I agree - but there is no clear threshold between severe matters and the simple PRs you mention. For example, I understand that there is somebody actively involved in rewriting the manual (sorry, I don’t have a reference at hand). At that point, if I want to contribute and invest some time in fixing obvious outdated stuff in the manual, I have no idea if that work is for nothing.
Also, although I feel pretty confident at this point in a few areas of the language, I feel that the manual should reflect the very best practices that are vetted by those who can add a kind of official expert stamp to that work.
And this is adding even more weight to my point - the manual, which should actually reflect the best practices and put the newcomers on the right track is outdated and recommends practices prohibited by the documentation.
So it is not very clear when we should just push for changes as outsiders or we should become part of some active force for change. There is no clear guideline on that.

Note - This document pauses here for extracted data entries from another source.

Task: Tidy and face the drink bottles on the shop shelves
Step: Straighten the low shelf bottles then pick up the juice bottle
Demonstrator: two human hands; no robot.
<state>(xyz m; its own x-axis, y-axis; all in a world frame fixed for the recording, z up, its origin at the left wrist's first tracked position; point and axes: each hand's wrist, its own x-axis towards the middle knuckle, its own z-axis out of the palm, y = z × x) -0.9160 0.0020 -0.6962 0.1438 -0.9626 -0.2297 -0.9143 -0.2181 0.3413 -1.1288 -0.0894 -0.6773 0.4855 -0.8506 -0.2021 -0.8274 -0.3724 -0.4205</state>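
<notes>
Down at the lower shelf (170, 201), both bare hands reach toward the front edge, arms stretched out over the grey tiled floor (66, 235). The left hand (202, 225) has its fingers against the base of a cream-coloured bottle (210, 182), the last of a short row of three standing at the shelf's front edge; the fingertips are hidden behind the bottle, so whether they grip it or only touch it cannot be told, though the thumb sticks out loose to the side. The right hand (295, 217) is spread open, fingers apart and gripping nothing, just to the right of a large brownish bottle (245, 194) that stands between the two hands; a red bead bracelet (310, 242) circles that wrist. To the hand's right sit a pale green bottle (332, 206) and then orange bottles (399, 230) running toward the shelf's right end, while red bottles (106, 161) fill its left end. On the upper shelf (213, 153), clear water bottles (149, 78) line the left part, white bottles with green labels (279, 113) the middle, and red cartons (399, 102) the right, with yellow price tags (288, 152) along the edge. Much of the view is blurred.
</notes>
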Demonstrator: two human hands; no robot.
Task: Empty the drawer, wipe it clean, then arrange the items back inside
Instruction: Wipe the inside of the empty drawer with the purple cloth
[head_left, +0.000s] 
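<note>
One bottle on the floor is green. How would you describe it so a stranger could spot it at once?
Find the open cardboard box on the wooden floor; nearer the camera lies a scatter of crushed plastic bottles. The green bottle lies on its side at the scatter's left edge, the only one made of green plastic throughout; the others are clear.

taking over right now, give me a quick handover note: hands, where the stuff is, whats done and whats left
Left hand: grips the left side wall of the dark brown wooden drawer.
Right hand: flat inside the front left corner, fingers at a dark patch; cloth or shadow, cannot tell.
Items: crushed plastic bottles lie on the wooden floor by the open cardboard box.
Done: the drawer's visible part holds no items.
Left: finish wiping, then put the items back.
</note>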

However - I think complaining should be welcomed: if this language is going to grow and (also) be used in areas that are going to depart from technical/mathematical computing - we should expect an increase in the complaints/PR ratio. And I would say that would be a very good sign
The point I was trying to make is that most of the people in this conversation are not “outsiders”, far from it. We may not have merge rights for the Julia repo, but I think we often underestimate our ability to help. And by “we” I mean the active Julia users that like the language enough to keep reading when a thread gets past 50 messages.
To me, the vetting is the PR review. If my contribution is not worthy, it will be rejected or just languish in the endless pit of despair where code goes to die. So usually when I open a PR, my primary concern is not complete exactness: I mostly try to get things moving.
If someone is rewriting the manual that’s amazing news, but it doesn’t mean development has to pause. And it’s probably someone careful enough to merge the latest changes done by other people into their branch. At least I would suppose so.
Maybe I didn’t use the right word there - I meant a kind of Julia repo outsiders.
It would be nice to see this kind of message delivered by the core developers - and that doesn’t imply I don’t appreciate this coming from you.
Not sure if this holds for many other Julia users, but my admiration for these people is also somehow intimidating when comes to starting PRs.
Obviously, the PR review is literally a vetting process. But specifically when it comes to writing manual stuff, I feel it is somehow special - I mean, it would be a great learning experience (because I feel good enough is not enough, and the one making the contribution(s) should be somehow morally obligated to ensure both complete exactness and not leaving out relevant information).
Imagine that the manual might be the first contact with the language for many new users.
But enough about this - I think we are on the same page, and even more - an unsuccessful PR would still be a learning experience (if not just ignored or rejected without a stated reason).
This thread already spawned a topic (the reverse branch). I don’t insist on spawning the “how to contribute to Julia repo if you suffer from acute impostor syndrome” topic.
I learned important aspects of Julia by [hesitantly] submitting a PR and then working with the helping hands that be in PR-land to take that through to acceptance. It took some determination; at that time, eagerness worked best.